Asperula asthenes
- Conservation status: Vulnerable (EPBC Act)

Scientific classification
- Kingdom: Plantae
- Clade: Tracheophytes
- Clade: Angiosperms
- Clade: Eudicots
- Clade: Asterids
- Order: Gentianales
- Family: Rubiaceae
- Genus: Asperula
- Species: A. asthenes
- Binomial name: Asperula asthenes Airy Shaw & Turrill

= Asperula asthenes =

- Genus: Asperula
- Species: asthenes
- Authority: Airy Shaw & Turrill
- Conservation status: VU

Species of plant in the coffee family

Asperula asthenes is a species of flowering plant in the family Rubiaceae, known as trailing woodruff, and is endemic to the east coast of New South Wales, Australia

==Description==
This is a low perennial herb. Leaves are arranged in whorls of four around the stem. The flowers are small, white and star-shaped; fruit are tiny and two-lobed, 1 mm in length.

==Distribution==
The species occurs in New South Wales only, growing in damp areas mainly along river banks.

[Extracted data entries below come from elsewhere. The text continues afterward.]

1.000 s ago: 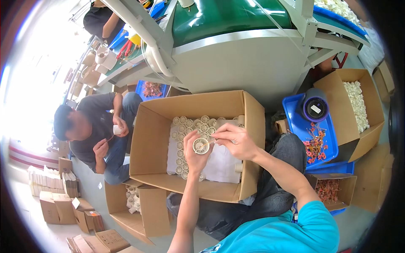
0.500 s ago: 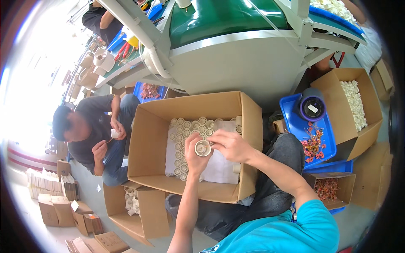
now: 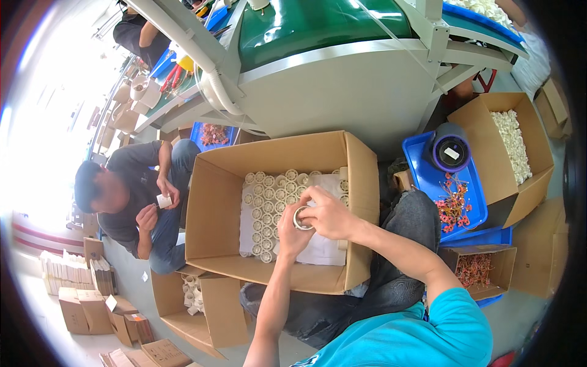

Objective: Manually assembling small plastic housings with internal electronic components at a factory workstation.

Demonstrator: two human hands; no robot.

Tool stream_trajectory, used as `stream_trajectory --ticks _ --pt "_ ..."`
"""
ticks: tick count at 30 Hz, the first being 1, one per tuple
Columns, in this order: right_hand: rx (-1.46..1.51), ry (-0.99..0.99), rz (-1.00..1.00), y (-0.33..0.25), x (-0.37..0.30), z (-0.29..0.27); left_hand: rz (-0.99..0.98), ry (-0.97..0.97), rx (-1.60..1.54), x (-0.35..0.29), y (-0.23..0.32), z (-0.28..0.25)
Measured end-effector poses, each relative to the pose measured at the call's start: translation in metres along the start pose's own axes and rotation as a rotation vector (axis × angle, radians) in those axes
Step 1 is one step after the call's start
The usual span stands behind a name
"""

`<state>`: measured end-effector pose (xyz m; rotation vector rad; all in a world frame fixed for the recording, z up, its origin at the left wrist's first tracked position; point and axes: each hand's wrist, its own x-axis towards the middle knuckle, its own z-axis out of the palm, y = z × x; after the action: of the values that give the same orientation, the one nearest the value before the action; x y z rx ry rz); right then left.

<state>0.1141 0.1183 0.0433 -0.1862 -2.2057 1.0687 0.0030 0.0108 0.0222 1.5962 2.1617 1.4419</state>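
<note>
Over a large open carton [image 3: 211,214], my left hand [image 3: 292,235] is wrapped round a short white plastic cup [image 3: 298,221], its round opening facing up. My right hand [image 3: 333,215] bends over the same cup, its fingers closed and dipping into the opening. Whatever those fingertips pinch is hidden. Below both hands, many similar white cups [image 3: 268,207] stand packed in rows on a white paper sheet [image 3: 321,252] inside the carton. A few more cups lie along the carton's right side.
At left, a co-worker [image 3: 131,189] handles another white cup [image 3: 164,200]. To the right, a blue tray [image 3: 483,205] holds a dark purple-rimmed round container [image 3: 451,150] and red-yellow wired parts [image 3: 454,205]. Cartons of white pieces and wires stand nearby; a green-topped bench [image 3: 324,27] lies ahead.
My right fingers have moved from the cup's rim into its opening, covering part of it. The cup has shifted slightly right. The co-worker's cup has tilted and lowered a little.
</note>
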Motion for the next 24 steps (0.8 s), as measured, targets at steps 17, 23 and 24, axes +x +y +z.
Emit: stream_trajectory --ticks 17,23,24 --pt "0.055 -0.045 0.228 -0.0052 -0.0037 -0.0029 0.020 -0.008 -0.012 -0.0014 0.0013 -0.0016" --pt "0.135 -0.108 0.280 -0.0049 -0.0021 -0.0056 0.013 -0.008 0.008 -0.0031 0.0003 -0.0022" --pt "0.168 -0.095 0.297 -0.0046 -0.0026 -0.0050 0.011 0.003 0.012 -0.0028 0.0012 -0.0019"
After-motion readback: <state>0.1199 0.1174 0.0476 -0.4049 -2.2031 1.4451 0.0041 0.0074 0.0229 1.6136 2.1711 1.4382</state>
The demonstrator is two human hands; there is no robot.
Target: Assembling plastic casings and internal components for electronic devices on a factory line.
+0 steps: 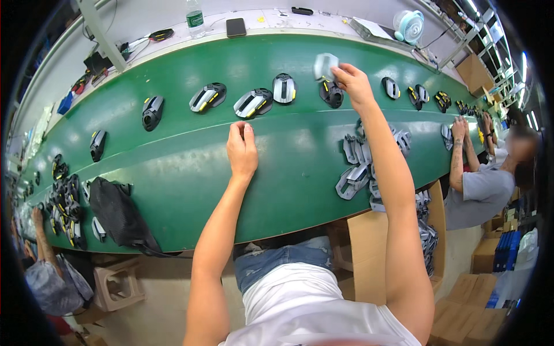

Reported locations are the Central Coast north to near Kempsey, and the Port Stephens, Wallis Lake and Forster area.

==Threats==
The species is under threat from herbicide use, invasive weed species, and disturbance from stock grazing. Water table raising to reduce acid sulphate discharge may be potentially be detrimental.